Hi Callum
Amkle sprains unfortuantely can result in many different permutations, some last longer than others. One thing you need to be aware of is the secondary accommodative changes that can take place and that I find commonly with ankle sprains. These include sympathetic nerve dysfunction, either due to a prior dysfunction(common if you are involved in sport), or due to the reaction to the injury, and biomechanical dysfunction often in the hip of the injured leg, ie weakness developing in the muscles of the hip due to altered accommodative mechanics to support the injured ankle.
Both are essential to correct before the ankle can recover correctly. It is possible that your discolouration and swelling continue because the sympathetic nerve control of the blood flow to that area is sluggish, thus resulting in a poorer blood flow rate, thus sluggish return of blood flow and fluids to the heart. Swelling can often remain for months if untreated. Swelling also occupies a space not normally occupied thus resulting in tender irritable local tissues.

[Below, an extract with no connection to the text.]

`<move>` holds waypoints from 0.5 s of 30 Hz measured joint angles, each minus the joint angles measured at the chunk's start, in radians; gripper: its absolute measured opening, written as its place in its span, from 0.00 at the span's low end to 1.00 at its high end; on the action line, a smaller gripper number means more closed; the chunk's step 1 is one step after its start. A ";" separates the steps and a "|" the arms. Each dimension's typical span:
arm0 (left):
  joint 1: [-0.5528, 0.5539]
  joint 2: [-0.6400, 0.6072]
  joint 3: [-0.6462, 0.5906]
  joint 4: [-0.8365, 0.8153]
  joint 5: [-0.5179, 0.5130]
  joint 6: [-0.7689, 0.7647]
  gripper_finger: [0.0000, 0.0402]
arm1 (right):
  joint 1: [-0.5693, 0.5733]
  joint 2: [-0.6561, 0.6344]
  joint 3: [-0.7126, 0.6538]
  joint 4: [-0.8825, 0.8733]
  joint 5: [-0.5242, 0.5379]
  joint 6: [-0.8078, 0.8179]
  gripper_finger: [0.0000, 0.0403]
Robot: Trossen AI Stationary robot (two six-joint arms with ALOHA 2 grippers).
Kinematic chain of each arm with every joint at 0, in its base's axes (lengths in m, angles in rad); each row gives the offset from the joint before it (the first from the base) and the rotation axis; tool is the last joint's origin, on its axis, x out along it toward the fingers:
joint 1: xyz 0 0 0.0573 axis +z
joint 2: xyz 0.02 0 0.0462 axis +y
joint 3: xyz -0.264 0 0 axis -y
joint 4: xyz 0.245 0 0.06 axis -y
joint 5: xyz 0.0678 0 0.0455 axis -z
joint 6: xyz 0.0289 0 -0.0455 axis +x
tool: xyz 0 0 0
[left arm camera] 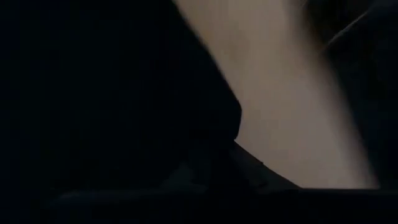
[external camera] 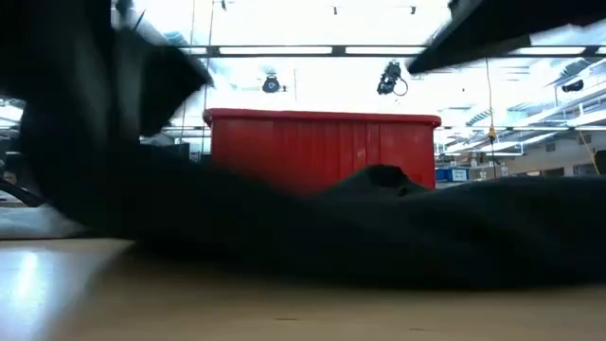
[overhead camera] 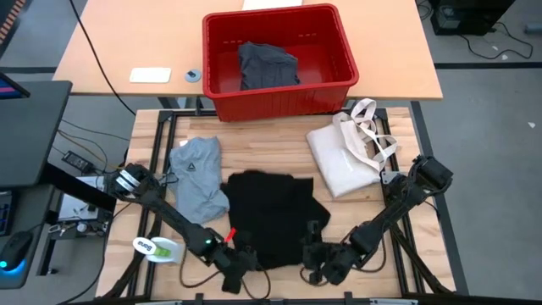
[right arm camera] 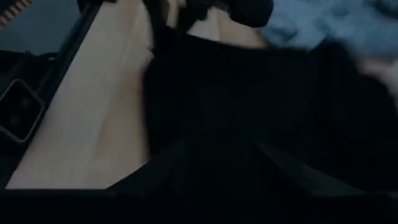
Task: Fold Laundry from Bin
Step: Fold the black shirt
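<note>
A large black garment (overhead camera: 271, 212) lies crumpled on the wooden table, its near edge between my two grippers. My left gripper (overhead camera: 244, 259) is at that edge's left part; its wrist view shows only dark cloth (left arm camera: 112, 112) and bare table. My right gripper (overhead camera: 315, 258) is at the edge's right part, open, its fingers (right arm camera: 165, 165) apart over the black cloth (right arm camera: 249, 93). A light grey T-shirt (overhead camera: 196, 178) lies left of the black garment. The red bin (overhead camera: 279, 19) stands at the far side with a dark grey garment (overhead camera: 267, 66) inside. My right gripper comes slanting down from the table's near right at the black garment's near edge (right arm camera: 211, 143), its open fingers on either side of the cloth. I cannot tell whether they touch it.
A cream tote bag (overhead camera: 343, 157) with loop handles lies at the right, beside the black garment. A small white and green object (overhead camera: 159, 248) sits near the left front corner. In the low view the black cloth (external camera: 379, 237) fills the foreground before the bin (external camera: 322, 147).
</note>
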 joint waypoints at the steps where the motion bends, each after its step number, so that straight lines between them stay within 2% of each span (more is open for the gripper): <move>1: -0.010 -0.021 0.018 0.008 -0.018 -0.001 0.06 | 0.011 0.012 0.022 0.006 0.025 -0.035 0.46; 7: -0.037 -0.129 0.049 -0.059 -0.186 -0.034 0.05 | 0.084 0.081 0.120 0.012 0.204 -0.249 0.44; 11: -0.040 -0.170 0.052 -0.106 -0.243 -0.091 0.05 | 0.101 0.132 0.158 0.026 0.309 -0.286 0.44; 15: -0.032 -0.171 0.050 -0.125 -0.270 -0.098 0.05 | 0.091 0.153 0.172 0.031 0.186 -0.280 0.50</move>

Hip weakness means the muscles may be starved of a good blood flow, and/or they are being trapped in their own (fascial) sheath often due to overuse in adapting to the injury. Walking with a limp or carrying an ankle with POP on it can put unnecessary strain on the leg and hip and weakness resulting from this means the support for the ankle is missing, causing the calf muscles to work too hard, thus a viscious cycle is set up. I would think if I did a study on all the ankle sprains I have treated in the past 16 years, I would probably find >90% of them had hip weakness, which if not treated, results in the ankle not being supported by the higher mechanical centres. So the ankle injury cannot repair fully.

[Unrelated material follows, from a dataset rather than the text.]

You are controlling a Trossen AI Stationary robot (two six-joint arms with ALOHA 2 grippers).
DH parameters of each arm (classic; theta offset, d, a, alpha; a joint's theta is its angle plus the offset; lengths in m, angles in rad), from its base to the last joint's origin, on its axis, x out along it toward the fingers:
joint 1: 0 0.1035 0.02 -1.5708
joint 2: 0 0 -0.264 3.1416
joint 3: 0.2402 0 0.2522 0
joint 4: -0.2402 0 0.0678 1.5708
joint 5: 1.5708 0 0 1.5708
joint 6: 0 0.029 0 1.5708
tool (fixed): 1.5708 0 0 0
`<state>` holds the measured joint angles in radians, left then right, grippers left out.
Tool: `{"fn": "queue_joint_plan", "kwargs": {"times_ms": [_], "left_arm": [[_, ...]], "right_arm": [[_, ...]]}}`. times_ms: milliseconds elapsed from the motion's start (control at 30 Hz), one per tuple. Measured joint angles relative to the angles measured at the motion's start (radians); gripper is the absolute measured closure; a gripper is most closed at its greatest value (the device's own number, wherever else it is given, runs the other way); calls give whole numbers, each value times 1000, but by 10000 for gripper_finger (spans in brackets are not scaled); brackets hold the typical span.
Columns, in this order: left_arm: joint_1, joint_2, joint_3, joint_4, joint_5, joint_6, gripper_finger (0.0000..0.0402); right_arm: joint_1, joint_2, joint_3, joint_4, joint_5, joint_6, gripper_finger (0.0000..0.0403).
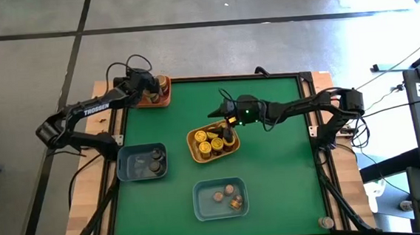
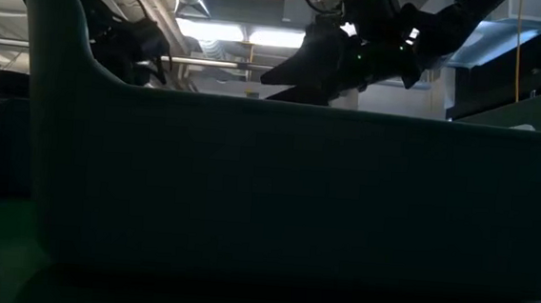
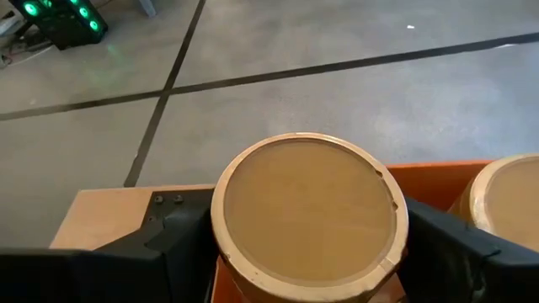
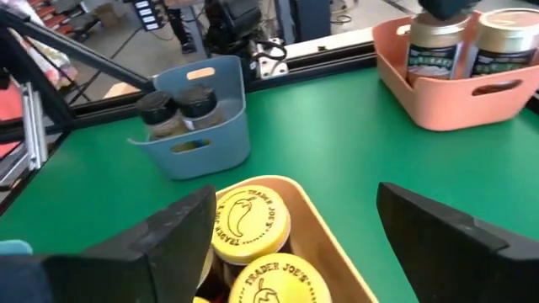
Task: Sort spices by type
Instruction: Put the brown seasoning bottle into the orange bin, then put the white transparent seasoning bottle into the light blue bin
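Two steps run at once, as I judge it. The left gripper (image 1: 157,86) hangs over the orange tray (image 1: 152,101) at the far left corner of the green surface (image 1: 280,172), its jaws standing to either side of a tan-lidded jar (image 3: 309,220), which sits in that tray beside a second tan jar (image 3: 510,202); I cannot tell whether the jaws press on it or merely flank it, so this is either a placing or a picking.

The right gripper (image 1: 228,130) hovers over the yellow tray (image 1: 194,138) near the middle, jaws spread wide and empty above the yellow-lidded jars (image 4: 248,220). Its next move, I'd say, calls for a straight drop onto one lid without nudging the neighbours, which are packed tight.

Nearer than the yellow tray, one blue tray (image 1: 140,162) holds dark-lidded jars (image 4: 177,111); another blue tray (image 1: 221,198) holds a few jars too small to type.

The low view is nearly blocked by a tray wall. One stray jar (image 1: 325,221) sits at the surface's near right edge, its lid unclear.
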<state>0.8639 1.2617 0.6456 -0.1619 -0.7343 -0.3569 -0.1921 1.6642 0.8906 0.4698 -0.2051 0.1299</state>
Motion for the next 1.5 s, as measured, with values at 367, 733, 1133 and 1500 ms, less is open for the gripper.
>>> {"fn": "queue_joint_plan", "kwargs": {"times_ms": [367,733,1133,1500], "left_arm": [[-2,-4,4,-24,27,25,81],[-47,-170,4,-37,215,161,80],[-214,-393,5,-19,536,165,80],[-533,-385,5,-11,654,111,80]], "right_arm": [[5,0,0,-1,3,-1,77],[2,-77,0,-1,26,-41,77],[2,-109,0,-6,-68,-39,77],[164,-362,1,-495,30,-185,77]]}}
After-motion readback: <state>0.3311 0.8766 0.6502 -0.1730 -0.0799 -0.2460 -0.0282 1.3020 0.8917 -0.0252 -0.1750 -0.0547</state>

Excuse the long-winded view, but it is not as simple as exercise and mobility, there is often a bigger picture involved. You would benefit from a manual muscle test from the hips down, find the weaknesses and restore these through some form of work on the T10 to L2 sympathetic area of the spine, and soft tissue release (myofascial) over the weak muscles and tight areas of the calf. It would not be unusual to find resisted weakness in the ankle dorsi and plantar (with inversion) flexion, as well as hip weakness. The fascia of the calf reacts to the injury by tightening up in the posterior tibial areas (behind the shin bone), and the anterior tibial muscles become weak from the sudden overstretch and reciprocol inhibition to the tightness of the posterior tibial group.
All these need work to restore flexibility, circulation and thus strength. Only when these have been restored should you think about exercise. Exercise when there is still weakness of this type and stiffness and the problem expands.